*ABOUT THIS TASK*
Print the data that follows again, keeping every line exact.

*GIVEN MATERIAL*
____
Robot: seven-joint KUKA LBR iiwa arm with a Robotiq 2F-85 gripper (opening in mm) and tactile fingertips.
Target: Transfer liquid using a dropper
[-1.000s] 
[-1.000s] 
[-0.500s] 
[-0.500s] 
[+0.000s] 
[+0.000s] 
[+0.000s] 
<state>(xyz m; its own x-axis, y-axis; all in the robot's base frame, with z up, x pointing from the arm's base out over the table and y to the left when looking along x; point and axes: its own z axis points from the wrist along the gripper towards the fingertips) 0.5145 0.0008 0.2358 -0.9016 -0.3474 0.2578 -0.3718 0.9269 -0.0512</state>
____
*SOLVED PROBLEM*
Robot: seven-joint KUKA LBR iiwa arm with a Robotiq 2F-85 gripper (opening in mm) and tactile fingertips.
Target: Transfer liquid using a dropper
[-1.000s] 
[-1.000s] 
[-0.500s] 
[-0.500s] 
[+0.000s] 
[+0.000s] 
[+0.000s] 
<state>(xyz m; its own x-axis, y-axis; all in the robot's base frame, with z up, x pointing from the arm's base out over the table and y to the left when looking along x; point and axes: its own z axis points from the wrist along the gripper towards the fingertips) 0.5145 0.0008 0.2358 -0.9016 -0.3474 0.2578 -0.3718 0.9269 -0.0512</state>

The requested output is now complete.